### [WHAT THIS TASK INVOLVES]
Starting with the line that contains "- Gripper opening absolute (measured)" and stopping after the line that contains "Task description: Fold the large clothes", return each line below exactly as written, with no others.

########

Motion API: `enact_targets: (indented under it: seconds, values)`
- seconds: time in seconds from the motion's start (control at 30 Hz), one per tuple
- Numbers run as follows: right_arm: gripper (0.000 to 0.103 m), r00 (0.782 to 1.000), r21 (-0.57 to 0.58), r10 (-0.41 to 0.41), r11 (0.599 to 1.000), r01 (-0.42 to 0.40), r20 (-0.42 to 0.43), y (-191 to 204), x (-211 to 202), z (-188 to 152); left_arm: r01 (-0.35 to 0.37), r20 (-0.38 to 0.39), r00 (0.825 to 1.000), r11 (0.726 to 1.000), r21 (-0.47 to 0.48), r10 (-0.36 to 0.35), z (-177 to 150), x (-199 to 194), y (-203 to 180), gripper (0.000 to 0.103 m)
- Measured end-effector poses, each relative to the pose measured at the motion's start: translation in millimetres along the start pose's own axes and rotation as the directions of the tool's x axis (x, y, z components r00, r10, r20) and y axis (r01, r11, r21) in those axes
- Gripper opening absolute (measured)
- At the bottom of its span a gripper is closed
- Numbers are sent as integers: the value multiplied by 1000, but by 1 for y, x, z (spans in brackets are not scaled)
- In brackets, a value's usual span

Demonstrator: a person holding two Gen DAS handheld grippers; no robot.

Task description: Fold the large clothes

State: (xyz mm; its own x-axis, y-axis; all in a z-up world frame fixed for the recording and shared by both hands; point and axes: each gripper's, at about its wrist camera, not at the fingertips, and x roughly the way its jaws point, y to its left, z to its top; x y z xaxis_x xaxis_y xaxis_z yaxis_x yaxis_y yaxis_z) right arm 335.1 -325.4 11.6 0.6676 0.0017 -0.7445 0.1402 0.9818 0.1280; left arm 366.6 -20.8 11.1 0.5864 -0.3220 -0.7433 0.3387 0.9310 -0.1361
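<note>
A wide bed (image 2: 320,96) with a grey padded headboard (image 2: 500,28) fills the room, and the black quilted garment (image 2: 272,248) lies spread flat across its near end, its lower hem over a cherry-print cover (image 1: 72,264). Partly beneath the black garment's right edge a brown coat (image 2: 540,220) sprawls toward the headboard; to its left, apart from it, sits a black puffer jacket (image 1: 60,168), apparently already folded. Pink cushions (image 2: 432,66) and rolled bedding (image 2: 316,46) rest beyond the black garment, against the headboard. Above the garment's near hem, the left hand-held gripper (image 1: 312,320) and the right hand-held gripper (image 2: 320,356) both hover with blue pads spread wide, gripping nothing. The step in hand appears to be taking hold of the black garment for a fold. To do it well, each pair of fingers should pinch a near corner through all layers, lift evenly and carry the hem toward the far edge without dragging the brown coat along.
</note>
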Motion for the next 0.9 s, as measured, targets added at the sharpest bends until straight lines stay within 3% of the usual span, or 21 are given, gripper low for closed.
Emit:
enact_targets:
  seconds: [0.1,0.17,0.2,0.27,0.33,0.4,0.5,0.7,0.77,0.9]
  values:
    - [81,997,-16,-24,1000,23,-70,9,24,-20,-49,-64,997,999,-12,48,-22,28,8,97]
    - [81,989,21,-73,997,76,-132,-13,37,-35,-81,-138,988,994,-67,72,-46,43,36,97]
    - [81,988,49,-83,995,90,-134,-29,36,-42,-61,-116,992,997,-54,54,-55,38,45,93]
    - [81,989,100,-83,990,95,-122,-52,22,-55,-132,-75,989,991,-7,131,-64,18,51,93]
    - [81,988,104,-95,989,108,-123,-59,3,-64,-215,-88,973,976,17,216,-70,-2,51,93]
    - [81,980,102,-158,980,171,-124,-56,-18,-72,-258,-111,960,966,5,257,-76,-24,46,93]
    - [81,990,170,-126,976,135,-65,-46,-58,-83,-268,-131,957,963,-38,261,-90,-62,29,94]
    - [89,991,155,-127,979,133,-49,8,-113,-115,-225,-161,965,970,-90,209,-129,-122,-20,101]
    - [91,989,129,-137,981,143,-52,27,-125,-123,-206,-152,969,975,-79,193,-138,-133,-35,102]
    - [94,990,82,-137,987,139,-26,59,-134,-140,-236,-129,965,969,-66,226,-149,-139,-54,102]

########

### [PROBLEM SOLUTION]
- Gripper opening absolute (measured)
- At the bottom of its span a gripper is closed
- Numbers are sent as integers: the value multiplied by 1000, but by 1 for y, x, z (spans in brackets are not scaled)
- In brackets, a value's usual span

Demonstrator: a person holding two Gen DAS handheld grippers; no robot.

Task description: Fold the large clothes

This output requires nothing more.